TASK DESCRIPTION
Extract the complete listing and output it unchanged.

MATERIAL PROVIDED
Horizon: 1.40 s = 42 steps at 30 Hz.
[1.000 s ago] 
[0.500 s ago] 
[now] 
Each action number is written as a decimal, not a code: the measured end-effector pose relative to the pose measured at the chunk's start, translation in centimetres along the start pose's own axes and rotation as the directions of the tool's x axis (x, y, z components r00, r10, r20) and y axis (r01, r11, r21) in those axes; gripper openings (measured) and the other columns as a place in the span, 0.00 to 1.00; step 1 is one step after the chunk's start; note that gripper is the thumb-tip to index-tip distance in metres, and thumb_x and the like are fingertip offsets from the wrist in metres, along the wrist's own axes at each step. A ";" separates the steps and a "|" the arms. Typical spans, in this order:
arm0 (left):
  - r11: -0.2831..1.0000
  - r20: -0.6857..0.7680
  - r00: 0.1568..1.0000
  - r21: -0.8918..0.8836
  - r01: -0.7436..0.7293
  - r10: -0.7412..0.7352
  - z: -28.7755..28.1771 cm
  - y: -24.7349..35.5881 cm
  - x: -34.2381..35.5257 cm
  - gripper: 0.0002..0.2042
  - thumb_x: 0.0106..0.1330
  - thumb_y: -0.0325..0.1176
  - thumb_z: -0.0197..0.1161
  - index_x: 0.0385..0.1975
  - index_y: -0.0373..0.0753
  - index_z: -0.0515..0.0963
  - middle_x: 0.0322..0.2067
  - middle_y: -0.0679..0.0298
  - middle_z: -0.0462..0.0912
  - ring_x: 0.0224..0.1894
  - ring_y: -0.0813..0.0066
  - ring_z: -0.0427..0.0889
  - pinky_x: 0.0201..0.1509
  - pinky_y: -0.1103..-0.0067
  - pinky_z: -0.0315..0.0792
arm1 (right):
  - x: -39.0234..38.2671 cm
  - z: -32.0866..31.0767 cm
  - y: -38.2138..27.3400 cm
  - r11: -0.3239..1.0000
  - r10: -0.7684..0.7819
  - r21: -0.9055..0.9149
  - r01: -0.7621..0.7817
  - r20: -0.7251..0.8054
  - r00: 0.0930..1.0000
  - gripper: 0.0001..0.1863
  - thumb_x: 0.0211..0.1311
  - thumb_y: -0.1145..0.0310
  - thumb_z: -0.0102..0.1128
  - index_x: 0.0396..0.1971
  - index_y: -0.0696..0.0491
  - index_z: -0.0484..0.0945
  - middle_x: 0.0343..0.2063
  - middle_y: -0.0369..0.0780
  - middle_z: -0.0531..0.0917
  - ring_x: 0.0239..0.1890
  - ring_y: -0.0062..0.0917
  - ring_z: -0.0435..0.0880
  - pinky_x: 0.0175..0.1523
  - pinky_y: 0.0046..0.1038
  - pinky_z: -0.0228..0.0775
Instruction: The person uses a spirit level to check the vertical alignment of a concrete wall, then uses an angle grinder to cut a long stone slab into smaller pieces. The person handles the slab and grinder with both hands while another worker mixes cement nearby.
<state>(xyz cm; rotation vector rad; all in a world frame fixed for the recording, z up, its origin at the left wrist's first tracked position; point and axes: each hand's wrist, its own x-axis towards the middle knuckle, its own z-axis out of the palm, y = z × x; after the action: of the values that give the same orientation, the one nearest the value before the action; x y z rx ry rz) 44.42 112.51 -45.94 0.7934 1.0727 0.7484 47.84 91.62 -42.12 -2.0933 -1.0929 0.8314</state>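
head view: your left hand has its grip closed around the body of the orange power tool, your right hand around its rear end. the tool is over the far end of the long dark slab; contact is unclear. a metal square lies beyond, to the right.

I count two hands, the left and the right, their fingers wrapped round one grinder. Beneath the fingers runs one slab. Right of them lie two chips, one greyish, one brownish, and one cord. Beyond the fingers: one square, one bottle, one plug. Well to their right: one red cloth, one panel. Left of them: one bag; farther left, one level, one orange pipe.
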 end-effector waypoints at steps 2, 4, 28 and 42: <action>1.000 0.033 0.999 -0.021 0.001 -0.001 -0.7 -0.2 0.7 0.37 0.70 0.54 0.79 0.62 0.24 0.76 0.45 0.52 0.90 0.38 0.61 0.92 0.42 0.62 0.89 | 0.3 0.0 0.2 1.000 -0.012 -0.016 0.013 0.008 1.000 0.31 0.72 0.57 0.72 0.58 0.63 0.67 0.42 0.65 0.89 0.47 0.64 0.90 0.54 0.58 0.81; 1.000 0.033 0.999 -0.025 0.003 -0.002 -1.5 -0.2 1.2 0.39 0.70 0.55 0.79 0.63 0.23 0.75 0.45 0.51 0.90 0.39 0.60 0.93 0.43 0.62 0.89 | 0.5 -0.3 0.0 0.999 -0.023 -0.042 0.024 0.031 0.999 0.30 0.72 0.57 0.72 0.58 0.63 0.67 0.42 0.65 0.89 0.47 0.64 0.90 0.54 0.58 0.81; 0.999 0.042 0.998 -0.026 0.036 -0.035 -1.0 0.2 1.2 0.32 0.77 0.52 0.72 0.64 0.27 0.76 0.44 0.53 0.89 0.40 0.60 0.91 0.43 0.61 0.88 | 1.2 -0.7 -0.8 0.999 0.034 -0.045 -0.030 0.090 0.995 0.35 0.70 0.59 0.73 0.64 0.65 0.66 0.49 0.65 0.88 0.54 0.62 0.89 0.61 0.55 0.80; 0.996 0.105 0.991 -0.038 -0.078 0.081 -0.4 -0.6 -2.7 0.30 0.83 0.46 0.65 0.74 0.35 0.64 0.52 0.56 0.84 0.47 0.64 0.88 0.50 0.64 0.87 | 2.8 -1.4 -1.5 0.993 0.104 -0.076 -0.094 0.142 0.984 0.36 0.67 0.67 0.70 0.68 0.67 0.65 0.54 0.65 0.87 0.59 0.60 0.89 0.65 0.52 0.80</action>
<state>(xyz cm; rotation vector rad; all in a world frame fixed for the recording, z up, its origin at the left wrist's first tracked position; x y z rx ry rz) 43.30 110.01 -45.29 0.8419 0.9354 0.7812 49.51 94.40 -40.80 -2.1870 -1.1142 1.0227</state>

TASK ANSWER
Horizon: 1.40 s = 42 steps at 30 Hz.
[1.000 s ago] 
[0.500 s ago] 
[now] 
Each action number is written as a decimal, not a code: the measured end-effector pose relative to the pose measured at the chunk's start, translation in centimetres along the start pose's own axes and rotation as the directions of the tool's x axis (x, y, z components r00, r10, r20) and y axis (r01, r11, r21) in those axes; gripper openings (measured) and the other columns as a place in the span, 0.00 to 1.00; step 1 is one step after the chunk's start; note that gripper is the thumb-tip to index-tip distance in metres, and thumb_x and the like are fingertip offsets from the wrist in metres, along the wrist's own axes at each step. A ";" separates the steps and a "|" the arms. Typical spans, in this order:
arm0 (left):
  - r11: -0.2831..1.0000
  - r20: -0.6857..0.7680
  - r00: 0.1568..1.0000
  - r21: -0.8918..0.8836
  - r01: -0.7436..0.7293
  - r10: -0.7412..0.7352
  - z: -28.7755..28.1771 cm
  - y: -24.7349..35.5881 cm
  - x: -34.2381..35.5257 cm
  - gripper: 0.0002..0.2042
  - thumb_x: 0.0106..0.1330
  - thumb_y: -0.0325..0.1176
  - thumb_z: -0.0197..0.1161
  - index_x: 0.0385..0.1975
  - index_y: -0.0373..0.0753
  - index_z: -0.0515..0.0963
  - middle_x: 0.0322..0.2067
  - middle_y: -0.0679..0.0298
  - middle_z: -0.0462..0.0912
  - ring_x: 0.0224..0.1894
  - ring_y: -0.0813..0.0066
  - ring_z: -0.0427..0.0889
  - pinky_x: 0.0201..0.1509
  - pinky_y: -0.1103..-0.0067
  - pinky_z: -0.0315..0.0792
arm1 (right):
  - x: -39.0234..38.2671 cm
  - z: -32.0866..31.0767 cm
  - y: -38.2138..27.3400 cm
  - r11: -0.3239..1.0000
  - r10: -0.7684..0.7819
  - r21: -0.9055..0.9149
  - r01: -0.7621..0.7817
  - r20: -0.7251..0.8054
  - r00: 0.0930..1.0000
  - gripper: 0.0001..0.1863
  - thumb_x: 0.0211..0.1311
  - thumb_y: -0.1145..0.0310
  - thumb_z: -0.0102..0.1128
  - index_x: 0.0396..0.1971
  - index_y: -0.0696..0.0491
  - index_z: -0.0484..0.0945
  - middle_x: 0.0343..0.2063
  - middle_y: -0.0369..0.0780
  - middle_z: -0.0531..0.0917
  - ring_x: 0.0239..0.1890
  - ring_y: -0.0062..0.0917
  - ring_z: -0.0435..0.0880
  - pinky_x: 0.0175..0.1523
  - pinky_y: 0.0046..0.1038
  - pinky_z: -0.0228..0.0775
Instruction: The person uses a spirit level to check the vertical alignment of a concrete wall, then uses an angle grinder to cut a long stone slab into smaller pieces. The person handles the slab and grinder with both hands while another worker mixes cement nearby.
<state>(xyz cm; rotation vector rad; all in a world frame fixed for the recording, z up, its origin at the left wrist's first tracked position; point and axes: each hand's wrist, its own x-axis towards the middle knuckle, its own z-axis out of the palm, y = z × x; after the action: of the values that give the same orientation, the one nearest the value before the action; x y z rx ry rz) 44.42 112.51 -45.94 0.7934 1.0727 0.7484 47.84 91.62 -42.12 -2.0933 -1.0929 0.8314</state>
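head view: your left hand has its grip closed around the body of the orange power tool, your right hand around its rear end. the tool is over the far end of the long dark slab; contact is unclear. a metal square lies beyond, to the right.

I count two hands, the left and the right, their fingers wrapped round one grinder. Beneath the fingers runs one slab. Right of them lie two chips, one greyish, one brownish, and one cord. Beyond the fingers: one square, one bottle, one plug. Well to their right: one red cloth, one panel. Left of them: one bag; farther left, one level, one orange pipe.
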 end-effector waypoints at steps 2, 4, 28 and 42: <action>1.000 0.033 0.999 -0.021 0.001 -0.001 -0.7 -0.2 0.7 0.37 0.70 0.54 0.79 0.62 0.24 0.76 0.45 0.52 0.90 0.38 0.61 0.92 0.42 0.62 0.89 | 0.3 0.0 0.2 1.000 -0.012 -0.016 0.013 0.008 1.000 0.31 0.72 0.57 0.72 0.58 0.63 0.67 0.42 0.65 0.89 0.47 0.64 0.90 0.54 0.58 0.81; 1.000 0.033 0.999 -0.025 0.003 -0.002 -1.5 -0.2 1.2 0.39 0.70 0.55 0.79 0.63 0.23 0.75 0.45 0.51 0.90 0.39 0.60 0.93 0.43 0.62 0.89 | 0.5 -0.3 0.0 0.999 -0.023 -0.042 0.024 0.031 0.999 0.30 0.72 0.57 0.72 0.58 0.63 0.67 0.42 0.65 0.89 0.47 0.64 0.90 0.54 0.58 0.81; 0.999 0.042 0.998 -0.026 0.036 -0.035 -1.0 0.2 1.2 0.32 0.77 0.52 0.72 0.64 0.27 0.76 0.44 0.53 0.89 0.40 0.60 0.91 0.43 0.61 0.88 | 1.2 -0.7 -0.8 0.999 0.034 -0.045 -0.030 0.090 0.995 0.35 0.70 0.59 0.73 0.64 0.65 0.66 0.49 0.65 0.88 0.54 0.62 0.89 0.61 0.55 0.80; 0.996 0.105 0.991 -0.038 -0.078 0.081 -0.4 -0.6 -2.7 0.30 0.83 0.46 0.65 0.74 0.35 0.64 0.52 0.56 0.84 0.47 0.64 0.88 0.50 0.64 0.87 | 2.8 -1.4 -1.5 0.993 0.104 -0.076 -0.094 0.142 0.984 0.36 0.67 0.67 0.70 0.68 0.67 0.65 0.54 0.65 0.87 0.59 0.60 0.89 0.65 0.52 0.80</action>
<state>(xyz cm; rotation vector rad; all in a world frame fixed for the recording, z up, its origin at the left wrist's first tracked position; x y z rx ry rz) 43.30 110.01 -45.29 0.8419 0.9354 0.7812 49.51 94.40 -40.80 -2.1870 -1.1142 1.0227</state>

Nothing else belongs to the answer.